Nella cripta del Duomo di Pavia mostra sull'acqua e Leonardo

Dal 12 ottobre al 12 gennaio, esposte oltre 50 opere

Nella cripta del Duomo di Pavia mostra sull'acqua e Leonardo

Verrà inaugurata domani pomeriggio a Pavia, nella restaurata cripta romanica della cattedrale che ospita il museo diocesano, la mostra «L'acqua che tocchi... Leonardo, anima e materia». L’esposizione, che resterà aperta dal 12 ottobre al 12 gennaio, è promossa dalla Fondazione Cariplo e dalla Fondazione Comunitaria della provincia di Pavia. L’esposizione è curata da Elena Lissoni, storica dell’arte, e Lucia Molino, responsabile della Collezione Fondazione Cariplo, con la collaborazione di Francesca Porreca, direttrice dei Musei Civici di Pavia, don Siro Cobianchi, direttore dell’Ufficio Beni Culturali della Diocesi di Pavia, Renata Crotti, vice presidente della Fondazione Comunitaria della Provincia di Pavia e presidente della Fondazione Museo diocesano.

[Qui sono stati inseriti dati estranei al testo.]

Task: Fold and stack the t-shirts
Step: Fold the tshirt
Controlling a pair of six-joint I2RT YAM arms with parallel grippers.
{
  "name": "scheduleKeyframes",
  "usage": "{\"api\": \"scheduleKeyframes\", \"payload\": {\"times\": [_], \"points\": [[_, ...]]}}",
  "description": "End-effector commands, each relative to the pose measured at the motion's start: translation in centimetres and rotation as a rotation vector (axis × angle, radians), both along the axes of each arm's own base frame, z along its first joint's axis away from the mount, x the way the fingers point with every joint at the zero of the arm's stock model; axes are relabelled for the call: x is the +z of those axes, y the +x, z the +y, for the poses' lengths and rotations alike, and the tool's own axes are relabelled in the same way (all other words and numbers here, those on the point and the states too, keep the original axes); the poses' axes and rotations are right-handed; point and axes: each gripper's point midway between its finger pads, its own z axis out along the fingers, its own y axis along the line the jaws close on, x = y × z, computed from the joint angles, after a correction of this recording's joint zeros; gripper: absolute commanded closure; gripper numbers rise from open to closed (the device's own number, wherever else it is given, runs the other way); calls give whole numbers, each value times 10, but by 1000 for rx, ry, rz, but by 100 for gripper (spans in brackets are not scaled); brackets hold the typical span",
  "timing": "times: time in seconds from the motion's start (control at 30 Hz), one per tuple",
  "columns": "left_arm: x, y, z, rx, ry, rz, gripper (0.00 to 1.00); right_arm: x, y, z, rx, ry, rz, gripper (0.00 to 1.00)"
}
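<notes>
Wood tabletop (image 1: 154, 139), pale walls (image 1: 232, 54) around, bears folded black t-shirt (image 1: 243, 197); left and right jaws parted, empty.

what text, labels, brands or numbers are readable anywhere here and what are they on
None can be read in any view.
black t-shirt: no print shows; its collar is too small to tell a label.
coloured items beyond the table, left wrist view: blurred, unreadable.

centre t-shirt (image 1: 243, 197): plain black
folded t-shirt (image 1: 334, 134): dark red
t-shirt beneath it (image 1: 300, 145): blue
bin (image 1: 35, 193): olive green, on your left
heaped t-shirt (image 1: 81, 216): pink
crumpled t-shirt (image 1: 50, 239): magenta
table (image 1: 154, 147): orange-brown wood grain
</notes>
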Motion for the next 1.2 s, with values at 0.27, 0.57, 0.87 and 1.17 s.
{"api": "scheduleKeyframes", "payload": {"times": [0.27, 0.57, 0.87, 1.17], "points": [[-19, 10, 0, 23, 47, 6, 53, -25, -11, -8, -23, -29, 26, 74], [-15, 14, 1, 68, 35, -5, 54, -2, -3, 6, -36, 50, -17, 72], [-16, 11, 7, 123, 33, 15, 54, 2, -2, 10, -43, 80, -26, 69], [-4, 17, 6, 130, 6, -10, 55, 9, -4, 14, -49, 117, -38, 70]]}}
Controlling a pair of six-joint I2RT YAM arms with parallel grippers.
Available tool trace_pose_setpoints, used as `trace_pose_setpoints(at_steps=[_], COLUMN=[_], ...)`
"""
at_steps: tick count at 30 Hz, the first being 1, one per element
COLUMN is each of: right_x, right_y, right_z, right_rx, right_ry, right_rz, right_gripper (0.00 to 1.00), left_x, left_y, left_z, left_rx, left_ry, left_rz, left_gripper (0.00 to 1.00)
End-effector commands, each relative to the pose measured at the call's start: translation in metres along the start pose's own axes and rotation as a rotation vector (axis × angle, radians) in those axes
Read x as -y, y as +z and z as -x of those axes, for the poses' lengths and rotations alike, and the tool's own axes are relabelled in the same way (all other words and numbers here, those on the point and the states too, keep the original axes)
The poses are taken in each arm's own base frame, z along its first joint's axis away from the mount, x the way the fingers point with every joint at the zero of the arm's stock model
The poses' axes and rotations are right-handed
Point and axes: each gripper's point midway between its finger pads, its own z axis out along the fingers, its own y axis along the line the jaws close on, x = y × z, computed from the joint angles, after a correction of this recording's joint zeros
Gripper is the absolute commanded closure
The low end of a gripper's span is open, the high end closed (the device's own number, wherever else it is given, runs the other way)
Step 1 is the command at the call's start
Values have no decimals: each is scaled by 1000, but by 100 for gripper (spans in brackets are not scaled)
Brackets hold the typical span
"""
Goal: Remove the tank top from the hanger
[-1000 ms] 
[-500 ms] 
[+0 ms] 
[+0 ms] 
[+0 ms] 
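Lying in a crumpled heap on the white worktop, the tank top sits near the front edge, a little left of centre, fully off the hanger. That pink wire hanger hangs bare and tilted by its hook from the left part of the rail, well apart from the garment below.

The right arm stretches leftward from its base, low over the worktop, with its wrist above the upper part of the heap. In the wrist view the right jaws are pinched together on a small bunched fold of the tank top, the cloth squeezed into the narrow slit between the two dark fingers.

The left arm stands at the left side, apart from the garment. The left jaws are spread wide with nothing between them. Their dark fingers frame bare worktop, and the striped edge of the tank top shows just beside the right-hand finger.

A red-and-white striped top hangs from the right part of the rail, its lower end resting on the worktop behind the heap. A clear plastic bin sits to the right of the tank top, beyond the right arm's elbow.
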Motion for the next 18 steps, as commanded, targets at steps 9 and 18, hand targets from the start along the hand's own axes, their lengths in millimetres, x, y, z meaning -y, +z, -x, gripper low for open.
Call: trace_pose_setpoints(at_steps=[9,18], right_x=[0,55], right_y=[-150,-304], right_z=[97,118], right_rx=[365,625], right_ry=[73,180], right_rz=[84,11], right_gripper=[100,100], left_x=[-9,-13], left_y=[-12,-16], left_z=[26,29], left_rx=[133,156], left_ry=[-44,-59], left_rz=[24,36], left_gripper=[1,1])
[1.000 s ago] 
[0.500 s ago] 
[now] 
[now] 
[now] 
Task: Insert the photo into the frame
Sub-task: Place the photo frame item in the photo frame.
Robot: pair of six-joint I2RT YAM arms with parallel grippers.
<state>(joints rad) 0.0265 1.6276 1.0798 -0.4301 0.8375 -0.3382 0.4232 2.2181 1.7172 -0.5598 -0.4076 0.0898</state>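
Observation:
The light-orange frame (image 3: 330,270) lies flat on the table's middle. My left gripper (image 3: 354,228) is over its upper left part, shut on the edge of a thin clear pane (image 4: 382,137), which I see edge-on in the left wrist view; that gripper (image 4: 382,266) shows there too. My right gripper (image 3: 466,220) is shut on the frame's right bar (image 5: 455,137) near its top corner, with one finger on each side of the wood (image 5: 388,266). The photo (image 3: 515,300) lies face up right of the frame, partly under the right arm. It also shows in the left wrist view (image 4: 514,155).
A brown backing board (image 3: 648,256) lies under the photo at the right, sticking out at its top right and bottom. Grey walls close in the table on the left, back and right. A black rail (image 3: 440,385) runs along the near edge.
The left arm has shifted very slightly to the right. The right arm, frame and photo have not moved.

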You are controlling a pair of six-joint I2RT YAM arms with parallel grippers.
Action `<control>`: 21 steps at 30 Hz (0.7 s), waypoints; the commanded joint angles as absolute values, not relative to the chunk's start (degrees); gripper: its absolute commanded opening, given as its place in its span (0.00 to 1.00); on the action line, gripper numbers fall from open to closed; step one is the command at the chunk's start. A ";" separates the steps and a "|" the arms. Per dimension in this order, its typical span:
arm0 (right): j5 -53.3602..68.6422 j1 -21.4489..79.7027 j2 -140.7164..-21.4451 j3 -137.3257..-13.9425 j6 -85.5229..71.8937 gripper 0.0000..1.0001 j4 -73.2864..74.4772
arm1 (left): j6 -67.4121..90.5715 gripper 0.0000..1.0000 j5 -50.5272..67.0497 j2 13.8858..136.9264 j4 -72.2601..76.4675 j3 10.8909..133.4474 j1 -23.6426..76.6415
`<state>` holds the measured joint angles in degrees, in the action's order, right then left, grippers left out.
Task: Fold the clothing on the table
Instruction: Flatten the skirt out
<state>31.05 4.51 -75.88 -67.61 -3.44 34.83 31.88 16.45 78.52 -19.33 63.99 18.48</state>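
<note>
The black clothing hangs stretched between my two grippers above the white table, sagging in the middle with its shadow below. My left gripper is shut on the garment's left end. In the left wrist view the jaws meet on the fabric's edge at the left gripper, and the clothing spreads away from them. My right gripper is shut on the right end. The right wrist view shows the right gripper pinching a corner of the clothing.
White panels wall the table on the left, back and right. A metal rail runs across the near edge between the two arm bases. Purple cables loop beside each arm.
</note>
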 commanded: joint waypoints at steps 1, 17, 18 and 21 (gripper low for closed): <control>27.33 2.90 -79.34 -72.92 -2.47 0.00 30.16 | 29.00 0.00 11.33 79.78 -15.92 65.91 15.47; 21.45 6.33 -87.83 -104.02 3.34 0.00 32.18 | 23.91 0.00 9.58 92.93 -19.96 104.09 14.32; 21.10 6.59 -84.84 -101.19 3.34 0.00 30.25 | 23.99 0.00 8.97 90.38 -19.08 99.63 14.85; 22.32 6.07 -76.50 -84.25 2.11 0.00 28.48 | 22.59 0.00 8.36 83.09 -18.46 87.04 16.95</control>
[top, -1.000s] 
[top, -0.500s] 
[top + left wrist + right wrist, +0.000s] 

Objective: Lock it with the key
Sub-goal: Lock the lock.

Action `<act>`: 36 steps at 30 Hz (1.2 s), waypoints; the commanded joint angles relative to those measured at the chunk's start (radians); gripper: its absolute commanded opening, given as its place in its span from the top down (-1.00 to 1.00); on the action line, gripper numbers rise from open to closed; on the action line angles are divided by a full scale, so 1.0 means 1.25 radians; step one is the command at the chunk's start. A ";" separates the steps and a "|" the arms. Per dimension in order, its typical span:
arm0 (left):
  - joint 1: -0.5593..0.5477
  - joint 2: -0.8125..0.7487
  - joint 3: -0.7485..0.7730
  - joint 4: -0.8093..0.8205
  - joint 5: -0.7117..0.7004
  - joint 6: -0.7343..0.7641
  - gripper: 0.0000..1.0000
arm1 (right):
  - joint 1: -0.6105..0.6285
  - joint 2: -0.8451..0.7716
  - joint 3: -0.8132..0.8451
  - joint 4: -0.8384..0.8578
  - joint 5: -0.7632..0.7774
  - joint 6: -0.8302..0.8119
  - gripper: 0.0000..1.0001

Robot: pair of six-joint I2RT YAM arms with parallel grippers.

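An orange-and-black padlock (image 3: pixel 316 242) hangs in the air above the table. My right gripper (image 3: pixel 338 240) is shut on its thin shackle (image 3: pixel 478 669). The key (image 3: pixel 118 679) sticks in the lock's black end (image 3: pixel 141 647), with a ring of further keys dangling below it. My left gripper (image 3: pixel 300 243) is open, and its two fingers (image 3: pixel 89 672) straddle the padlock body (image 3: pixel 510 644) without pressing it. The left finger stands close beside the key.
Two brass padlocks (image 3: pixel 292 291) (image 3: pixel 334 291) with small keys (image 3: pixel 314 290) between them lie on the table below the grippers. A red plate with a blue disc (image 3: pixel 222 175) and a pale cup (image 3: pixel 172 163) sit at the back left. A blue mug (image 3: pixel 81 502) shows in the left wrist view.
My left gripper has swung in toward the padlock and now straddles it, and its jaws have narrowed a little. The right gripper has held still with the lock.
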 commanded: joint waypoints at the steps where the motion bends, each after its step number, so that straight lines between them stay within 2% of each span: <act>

Una rassegna di oltre 50 opere svela la varietà, la ricchezza e la qualità delle raccolte d’arte della Fondazione Cariplo, di prestigiose istituzioni museali e culturali (tra cui l’Archivio Chiolini e l'Archivio Diocesano di Pavia) e collezioni private. Quando Leonardo da Vinci visitò Pavia fu affascinato dalla città bagnata dal fiume, fermandone l’immagine in una serie di disegni e di annotazioni. A partire da un foglio del Codice Atlantico, eccezionalmente concesso in prestito per questa mostra dalla Pinacoteca Ambrosiana, si dispiega un emozionante percorso di arte, storia e bellezza sul tema dell’acqua. La suggestiva cripta romanica del Duomo di Pavia accoglie le opere di Ezechiele Acerbi, Pompeo Batoni, Giovanni Antonio Emanueli, Bartolomeo Giuliano, Leonardo da Vinci, Friedrich Lose, Pompeo Mariani, Riccardo Pellegrini, Francesco Trecourt, Federico Zandomeneghi, Bartholomaeus Zeitblom, insieme a preziose oreficerie, documenti inediti e una selezione di fotografie di Guglielmo Chiolini. Arricchisce l’esposizione una splendida Hydria etrusca a figure nere proveniente dalla Collezione della Fondazione Rovati.